Radio Research Consortium, Inc.
- Company type: Non-Profit
- Industry: Media Research
- Founded: 1981
- Headquarters: Olney, Maryland, United States
- Area served: United States
- Key people: Joanne Church, Past President
- Products: ratings data
- Website: rrconline.org

= Radio Research Consortium =

Non-profit research company that provides listener data

The Radio Research Consortium (RRC) is a non-profit research company based in Olney, Maryland which provides listener data on radio audiences to non-commercial stations in the United States. Data is obtained through a contract with Nielsen Audio.

==History==
The company was founded in 1981 as an alliance of 14 stations to provide access to market data which was previously available only to commercial stations. The company made it possible for public radio stations to show advertisers and underwriters that they commanded a much larger share of the market than previously assumed. In the case of the San Francisco Market, for example, KQED-FM actually ranked 2nd or 3rd in 2005-2006 but was absent from traditional reporting of Arbitron data in publications such as Radio & Records which include only commercial stations.

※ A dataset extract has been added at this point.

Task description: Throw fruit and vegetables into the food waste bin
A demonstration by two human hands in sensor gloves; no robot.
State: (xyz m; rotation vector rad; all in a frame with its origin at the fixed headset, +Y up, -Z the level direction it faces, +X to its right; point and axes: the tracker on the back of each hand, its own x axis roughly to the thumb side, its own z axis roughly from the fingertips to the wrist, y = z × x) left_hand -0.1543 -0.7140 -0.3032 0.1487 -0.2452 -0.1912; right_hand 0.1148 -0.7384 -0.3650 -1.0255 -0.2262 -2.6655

RRC's founding employees include former Arbitron Employees including the former Manager of Production and Radio Market Reports. Today the company serves over 600 customers including
The Corporation for Public Broadcasting, National Public Radio, and Public Radio International stations.

RRC has been criticized for contributing to the homogenization of public radio, particularly in their home market, Washington DC.